* What to produce:
Give back the whole listing exactly as written, pictures excluded.

* Input data:
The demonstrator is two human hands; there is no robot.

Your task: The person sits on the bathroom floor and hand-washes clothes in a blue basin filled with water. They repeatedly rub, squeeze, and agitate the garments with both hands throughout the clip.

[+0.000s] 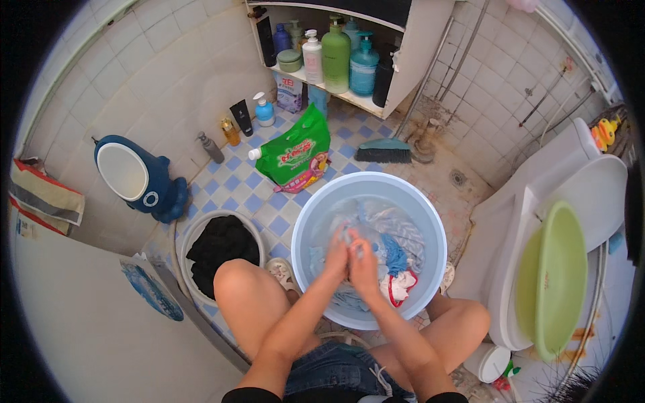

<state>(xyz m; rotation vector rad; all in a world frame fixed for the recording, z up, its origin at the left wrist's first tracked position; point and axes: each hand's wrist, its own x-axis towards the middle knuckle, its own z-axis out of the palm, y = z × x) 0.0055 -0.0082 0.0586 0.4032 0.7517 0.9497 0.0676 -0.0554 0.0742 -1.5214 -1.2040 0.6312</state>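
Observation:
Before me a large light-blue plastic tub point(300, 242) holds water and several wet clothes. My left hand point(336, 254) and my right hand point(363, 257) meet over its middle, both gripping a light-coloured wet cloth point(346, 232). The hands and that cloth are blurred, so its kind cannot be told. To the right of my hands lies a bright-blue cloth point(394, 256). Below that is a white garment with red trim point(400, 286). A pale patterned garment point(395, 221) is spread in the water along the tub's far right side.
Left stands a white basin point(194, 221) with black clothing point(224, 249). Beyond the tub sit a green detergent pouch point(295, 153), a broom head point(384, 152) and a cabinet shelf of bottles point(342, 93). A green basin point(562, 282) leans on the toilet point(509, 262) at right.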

* Answer:
The demonstrator is two human hands; there is no robot.

Your task: The person sits on the bathroom floor and hand-washes clothes in a blue basin filled with water. They repeatedly rub, squeeze, and agitate the garments with both hands throughout the clip.

[+0.000s] 

<state>(xyz m; rotation vector rad; all in a world frame fixed for the recording, z up, its origin at the left wrist's first tracked position; point and axes: each hand's wrist, its own x-axis towards the middle knuckle, its own z-axis out of the palm, y = z × x) 0.0055 -0.0082 0.0586 0.4032 0.7517 0.9497 0.0676 -0.0554 0.0742 -1.5214 -1.2040 0.6312</state>
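Observation:
Before me a large light-blue plastic tub point(300, 242) holds water and several wet clothes. My left hand point(336, 254) and my right hand point(363, 257) meet over its middle, both gripping a light-coloured wet cloth point(346, 232). The hands and that cloth are blurred, so its kind cannot be told. To the right of my hands lies a bright-blue cloth point(394, 256). Below that is a white garment with red trim point(400, 286). A pale patterned garment point(395, 221) is spread in the water along the tub's far right side.
Left stands a white basin point(194, 221) with black clothing point(224, 249). Beyond the tub sit a green detergent pouch point(295, 153), a broom head point(384, 152) and a cabinet shelf of bottles point(342, 93). A green basin point(562, 282) leans on the toilet point(509, 262) at right.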

Above is the complete output.